A journey from New Jersey, to the Marines, to the IDF
The first time former longtime East Brunswick resident Mark Blank went to Israel — to spend a semester of study during his high school years — he immediately felt at home.
“That experience just opened my eyes,” said Blank, now a 22-year-old sergeant in the Israel Defense Forces.
He spoke with NJJN by phone from Manhattan the day before he was to appear at the National Gala for Friends of the IDF on March 13 (see box).
Blank, who also now goes by the Hebrew name Maor, made aliya in 2009.
“I just felt such Zionism and such a passion for Israel even when I was growing up,” he said. “No one knows where it came from. I was just born with it and decided to live the dream.”
Blank’s parents, William and Pamela, moved to East Brunswick from Los Angeles, with their three sons when Mark was 13. The family are longtime members of the East Brunswick Jewish Center, and Mark was active in its Kadima and United Synagogue Youth chapters.

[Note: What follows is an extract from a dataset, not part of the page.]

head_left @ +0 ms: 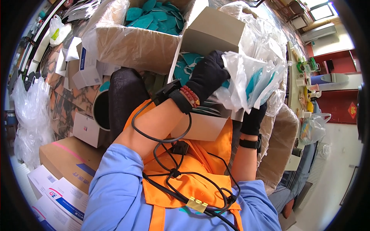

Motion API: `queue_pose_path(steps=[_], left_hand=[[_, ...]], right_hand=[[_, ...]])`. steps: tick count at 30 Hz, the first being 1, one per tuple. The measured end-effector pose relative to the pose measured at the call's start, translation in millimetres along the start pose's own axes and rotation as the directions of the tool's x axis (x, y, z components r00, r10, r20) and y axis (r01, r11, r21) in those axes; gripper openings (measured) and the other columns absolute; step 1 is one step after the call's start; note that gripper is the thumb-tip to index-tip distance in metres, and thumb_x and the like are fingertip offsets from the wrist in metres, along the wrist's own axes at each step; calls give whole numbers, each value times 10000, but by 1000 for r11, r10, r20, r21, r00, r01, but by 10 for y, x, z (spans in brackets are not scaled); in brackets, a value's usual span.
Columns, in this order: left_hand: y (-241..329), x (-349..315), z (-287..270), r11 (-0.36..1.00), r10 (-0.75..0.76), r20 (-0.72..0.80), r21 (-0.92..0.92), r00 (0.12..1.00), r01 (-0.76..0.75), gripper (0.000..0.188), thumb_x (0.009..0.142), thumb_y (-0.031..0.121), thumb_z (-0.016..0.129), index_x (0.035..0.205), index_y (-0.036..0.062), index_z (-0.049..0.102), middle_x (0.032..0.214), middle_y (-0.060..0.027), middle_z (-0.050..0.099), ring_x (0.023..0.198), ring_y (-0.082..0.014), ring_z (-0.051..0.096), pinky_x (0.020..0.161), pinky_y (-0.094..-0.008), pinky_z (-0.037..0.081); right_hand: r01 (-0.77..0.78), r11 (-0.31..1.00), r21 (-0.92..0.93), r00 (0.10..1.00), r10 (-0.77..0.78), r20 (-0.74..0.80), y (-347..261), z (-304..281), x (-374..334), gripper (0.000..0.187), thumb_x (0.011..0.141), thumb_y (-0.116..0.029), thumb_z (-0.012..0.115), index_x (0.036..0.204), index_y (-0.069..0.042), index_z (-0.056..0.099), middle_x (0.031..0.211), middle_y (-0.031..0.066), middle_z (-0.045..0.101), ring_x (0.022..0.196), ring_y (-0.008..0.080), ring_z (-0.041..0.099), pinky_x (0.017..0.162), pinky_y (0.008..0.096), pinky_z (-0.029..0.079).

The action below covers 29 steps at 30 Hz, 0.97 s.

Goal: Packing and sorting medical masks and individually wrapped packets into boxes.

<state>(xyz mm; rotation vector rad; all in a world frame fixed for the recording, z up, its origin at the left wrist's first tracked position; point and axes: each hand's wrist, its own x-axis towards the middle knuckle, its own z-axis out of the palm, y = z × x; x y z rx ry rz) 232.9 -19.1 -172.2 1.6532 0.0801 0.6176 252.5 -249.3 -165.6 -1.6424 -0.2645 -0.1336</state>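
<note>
Both of my hands wear black gloves. A clear plastic bag with flat teal pieces in it is held up in front of me, right of the middle. My left hand is closed on the bag's left edge, fingertips partly hidden. Lower on the right, my right hand grips the bag from beneath, its fingers mostly behind the plastic. Under my left hand stands an open carton holding teal face masks with white straps. Its raised flap is behind the bag.
A large plastic-lined carton of teal pieces stands ahead. Another lined carton is at my right. White printed boxes and a brown carton sit at lower left. Black cables hang over my orange apron.
</note>
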Motion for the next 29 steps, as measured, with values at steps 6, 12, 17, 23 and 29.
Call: queue_pose_path(steps=[6,12,17,23,29], left_hand=[[297,97,-366,963,-28,-132,264,991,62,411,722,121,729,1091,31,572,1014,-177,655,950,-336,631,844,-390,497],[721,177,-572,639,581,-225,721,782,-268,369,705,90,741,1049,54,612,932,-125,637,899,-297,612,826,-357,492],[1119,26,-349,891,375,95,239,922,-387,153,640,144,792,724,76,685,780,-92,627,789,-275,600,736,-376,476],[857,-107,-143,848,363,91,381,927,-369,129,725,174,714,751,48,703,743,-142,632,734,-311,614,703,-391,497],[745,-116,-171,966,96,124,226,988,-122,164,771,179,686,829,26,685,838,-162,659,793,-304,634,732,-382,508]], right_hand=[[-92,984,154,988,109,-112,66,-222,149,233,896,-116,529,1105,-23,578,915,53,613,704,143,598,487,267,475],[-5,986,-167,993,-14,-114,166,-299,119,245,904,-172,522,1104,-45,584,884,54,606,672,160,589,474,266,476],[-58,997,49,988,64,-137,-24,-84,123,219,932,-225,519,1058,-62,593,826,33,608,632,135,579,463,249,452],[-136,976,170,977,161,-139,-107,47,127,346,973,-392,488,1011,-65,598,741,19,604,580,132,572,471,242,444],[-137,968,211,977,168,-135,-149,138,103,401,949,-424,528,1028,-39,607,733,42,624,573,135,592,474,246,461]])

It was through Tichon Ramah Yerushalayim — a program affiliated with USY and United Synagogue of Conservative Judaism’s Camp Ramah — that Blank spent five months studying in Israel.
“I learned Hebrew, our people’s special language,” said Blank, who was already considering staying on at a kibbutz and joining the IDF when his semester ended. That plan was nixed by his parents. “They said I had to finish school first, so I reluctantly came back to the States” and completed East Brunswick High School, said Blank.
However, he rebelled against the notion that after graduation he had to go directly to college rather than join the military.
“I wanted to do both,” said Blank. So, on full scholarship, he enrolled in the Citadel, a military college in Charleston, SC, with the intention of becoming an officer in the Marine Corps.
“I had the best of both worlds,” he said.
But when Israel launched Operation Cast Lead in December 2008 in response to repeated rocket strikes from Gaza, Blank left the Corps. “I loved the Marines and would have made a good Marine officer,” he said, “but I went where I thought I belonged. Israel is where my heart is so I made aliya that spring.”
He joined the IDF several months later and is now a combat soldier and engineer in a special unit and is considering a career in the military.
“I actually really like it,” said Blank. “I actually feel like I’m making more of a difference than I think I would have in the American military.”
Blank was selected as one of a handful of soldiers to come to New York for the FIDF gala after an article in the IDF’s magazine about him was picked up by a local newspaper in his adopted hometown of Ashdod.
“Then FIDF saw it and called me up,” he said.
At the start of any visit to New Jersey, he said, he has to force himself not to speak Hebrew, but, he added, “I love the United States. It’s where I grew up and I still feel at home here.”
His family in East Brunswick, Blank said, is “extremely proud and happy that I followed my dream and they support me 100 percent.”